:: Problem to work on ::
When the line with "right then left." turns up below, begin repeating exactly, and carry on through the line with "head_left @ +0"; no pictures go into the copy.

(Saved entries)
--- START ---

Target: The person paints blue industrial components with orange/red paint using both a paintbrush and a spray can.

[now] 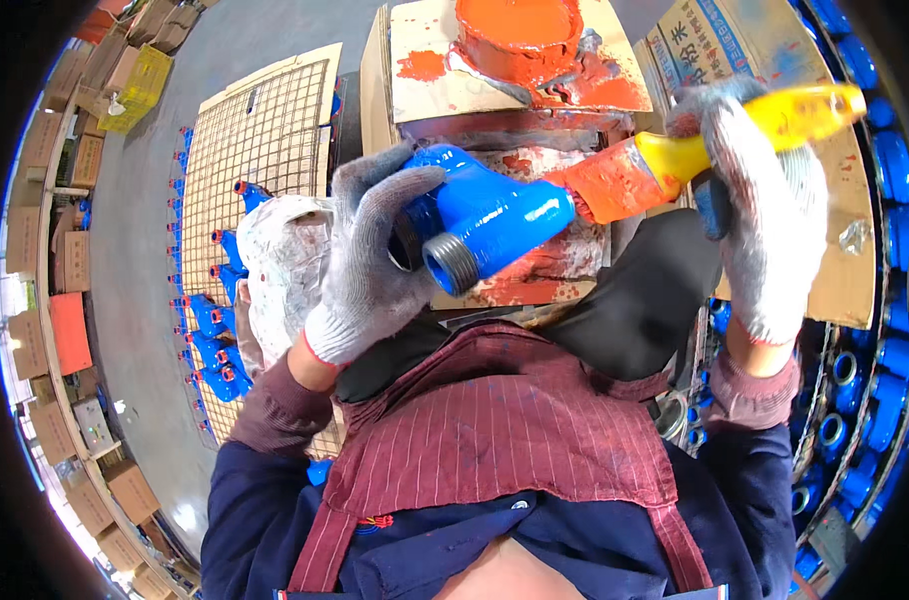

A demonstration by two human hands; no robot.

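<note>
My left hand [370,255], in a grey-white knit glove, grips a glossy blue metal pipe fitting [495,220] by its left end. A dark, bare threaded outlet on the fitting points down toward me. My gloved right hand [765,205] is closed around a paintbrush [665,165] with a yellow handle. Thick orange-red paint coats its bristles, which meet the fitting's right end. Whether the bristles press on that end's rim or reach inside it, I cannot tell. The fitting is held in the air above my lap, tilted up to the right.
Beyond my hands, a tub [520,62] of orange paint sits on a paint-splashed cardboard box [430,98]. Blue fittings with orange ends [207,318] stand left by a wire mesh rack [260,125], beside a stained white cloth [280,265]. More blue fittings [893,390] fill racks at right.
</note>
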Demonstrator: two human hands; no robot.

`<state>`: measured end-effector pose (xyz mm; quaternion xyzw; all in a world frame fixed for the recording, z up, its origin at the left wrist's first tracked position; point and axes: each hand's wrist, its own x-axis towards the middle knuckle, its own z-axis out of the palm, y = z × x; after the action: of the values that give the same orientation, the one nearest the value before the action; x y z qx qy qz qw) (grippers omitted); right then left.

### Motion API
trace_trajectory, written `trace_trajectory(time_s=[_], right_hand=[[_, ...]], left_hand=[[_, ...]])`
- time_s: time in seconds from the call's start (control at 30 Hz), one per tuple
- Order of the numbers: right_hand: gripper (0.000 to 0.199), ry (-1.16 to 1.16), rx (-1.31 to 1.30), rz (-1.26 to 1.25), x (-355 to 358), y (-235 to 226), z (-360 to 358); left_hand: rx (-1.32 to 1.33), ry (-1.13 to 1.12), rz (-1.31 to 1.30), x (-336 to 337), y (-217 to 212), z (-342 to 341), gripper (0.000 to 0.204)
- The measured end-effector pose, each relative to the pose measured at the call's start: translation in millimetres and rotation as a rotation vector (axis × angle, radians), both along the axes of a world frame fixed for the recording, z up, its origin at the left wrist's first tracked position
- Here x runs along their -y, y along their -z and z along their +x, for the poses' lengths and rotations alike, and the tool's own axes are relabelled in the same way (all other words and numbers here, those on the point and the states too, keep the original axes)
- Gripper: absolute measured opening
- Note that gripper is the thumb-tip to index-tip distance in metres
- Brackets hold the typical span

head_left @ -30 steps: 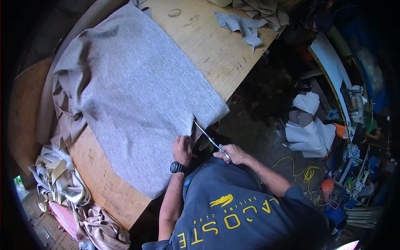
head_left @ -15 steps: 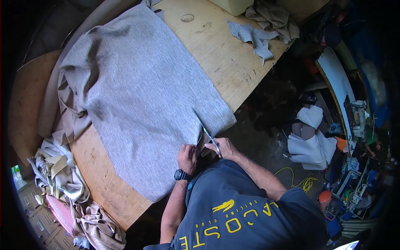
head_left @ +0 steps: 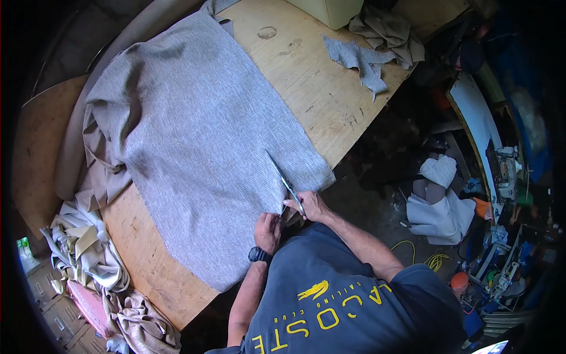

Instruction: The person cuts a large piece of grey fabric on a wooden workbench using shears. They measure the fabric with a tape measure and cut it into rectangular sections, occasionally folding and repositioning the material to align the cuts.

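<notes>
A large piece of grey woven fabric (head_left: 200, 141) lies over the wooden table, its near edge reaching the table's front. My right hand (head_left: 310, 206) is closed around the handles of the scissors (head_left: 285, 180), whose blades point up and left into the fabric. A cut runs from the near edge up to the blades. Beside the cut, my left hand (head_left: 268, 231), with a dark watch on its wrist, pinches the fabric's near edge. The lower part of the scissors' handles is hidden by my right hand.
Bare plywood of the table (head_left: 295, 65) shows at the far right, with grey fabric scraps (head_left: 358, 61) and a crumpled brown cloth (head_left: 389, 35). Bundled cloth (head_left: 88, 242) hangs at the left edge. A yellow cord (head_left: 436, 261) and white padding (head_left: 439, 215) lie on the floor.
My right hand and the scissors have moved slightly up and left, deeper into the fabric. My left hand has shifted a little right and toward me, still on the edge.
</notes>
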<state>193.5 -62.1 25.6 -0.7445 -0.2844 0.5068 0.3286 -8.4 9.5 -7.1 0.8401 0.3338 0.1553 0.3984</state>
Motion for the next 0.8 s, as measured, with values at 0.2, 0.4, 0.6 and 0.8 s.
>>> trace_trajectory(time_s=[0.2,0.4,0.6,0.8], right_hand=[[0.060,-0.054,-0.001,-0.031,-25.7,0.2,11.9],[0.061,-0.034,0.040,0.067,-32.3,12.1,14.0],[0.066,-0.028,-0.015,-0.081,-48.7,-15.9,23.5],[0.067,-0.076,0.036,0.011,-91.7,-4.0,32.4]], left_hand=[[-0.044,0.053,-0.054,-7.8,-0.6,1.5,0.009],[-0.127,0.129,-0.246,-24.1,-20.0,6.5,0.010],[-0.017,0.136,0.174,-64.2,-27.1,42.4,0.016],[0.020,0.171,0.351,-74.3,4.2,43.7,0.028]])
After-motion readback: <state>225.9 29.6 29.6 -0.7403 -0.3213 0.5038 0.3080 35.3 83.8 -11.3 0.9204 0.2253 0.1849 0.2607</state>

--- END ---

:: Answer for the task ::
`<state>`: measured end-effector pose (xyz mm; quaternion xyzw; all in a world frame fixed for the recording, z up, its origin at the left wrist's first tracked position; point and axes: each hand's wrist, its own x-axis towards the middle knuckle, its own z-axis out of the palm, y = z × x; after the action: of the values that give the same orientation, the one nearest the value before the action; x y z qx qy qz qw) (grippers omitted); right then left.

### Motion API
trace_trajectory, written `trace_trajectory(time_s=[_], right_hand=[[_, ...]], left_hand=[[_, ...]])`
- time_s: time in seconds from the call's start (control at 30 Hz), one per tuple
- Order of the numbers: right_hand: gripper (0.000 to 0.199), ry (-1.16 to 1.16), rx (-1.31 to 1.30), rz (-1.26 to 1.25), x (-355 to 358), y (-235 to 226), z (-360 to 358); left_hand: rx (-1.32 to 1.33), ry (-1.13 to 1.12), rz (-1.31 to 1.30), x (-336 to 337), y (-217 to 212), z (-342 to 341), gripper (0.000 to 0.204)
- The measured end-effector pose, each relative to the pose measured at the call's start: translation in millimetres and rotation as a rotation vector (axis × angle, radians), both along the axes of a world frame fixed for the recording, z up, its origin at the left wrist's first tracked position
- Here x runs along their -y, y along their -z and z along their +x, for the poses' lengths and rotations alike, and the tool's own axes are relabelled in the same way (all other words and numbers here, those on the point and the states too, keep the original axes)
- Gripper: absolute measured opening
- Note that gripper is the thumb-tip to index-tip distance in metres
- Brackets hold the typical span

head_left @ -30 steps: 
head_left @ -15 steps: 
head_left @ +0 steps: 

Nothing else belongs in this output.